### Your instructions
Output the full listing that appears below, exactly as it is presented.

### Recorded data
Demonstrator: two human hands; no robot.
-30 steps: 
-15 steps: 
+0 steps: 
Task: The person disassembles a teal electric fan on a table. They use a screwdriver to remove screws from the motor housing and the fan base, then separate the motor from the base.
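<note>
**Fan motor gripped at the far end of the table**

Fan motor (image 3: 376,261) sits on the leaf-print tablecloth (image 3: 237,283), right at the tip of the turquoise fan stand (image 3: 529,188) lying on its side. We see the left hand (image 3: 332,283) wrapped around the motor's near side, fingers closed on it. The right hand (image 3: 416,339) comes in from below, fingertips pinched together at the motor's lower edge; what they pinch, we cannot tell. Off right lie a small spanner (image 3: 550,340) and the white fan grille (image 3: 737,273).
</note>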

### Response for this exercise
Demonstrator: two human hands; no robot.
-30 steps: 
-15 steps: 
+0 steps: 
Task: The person disassembles a teal electric fan on a table. They use a screwdriver to remove screws from the motor housing and the fan base, then separate the motor from the base.
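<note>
**Fan motor gripped at the far end of the table**

Fan motor (image 3: 376,261) sits on the leaf-print tablecloth (image 3: 237,283), right at the tip of the turquoise fan stand (image 3: 529,188) lying on its side. We see the left hand (image 3: 332,283) wrapped around the motor's near side, fingers closed on it. The right hand (image 3: 416,339) comes in from below, fingertips pinched together at the motor's lower edge; what they pinch, we cannot tell. Off right lie a small spanner (image 3: 550,340) and the white fan grille (image 3: 737,273).
</note>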

The output above is the complete answer.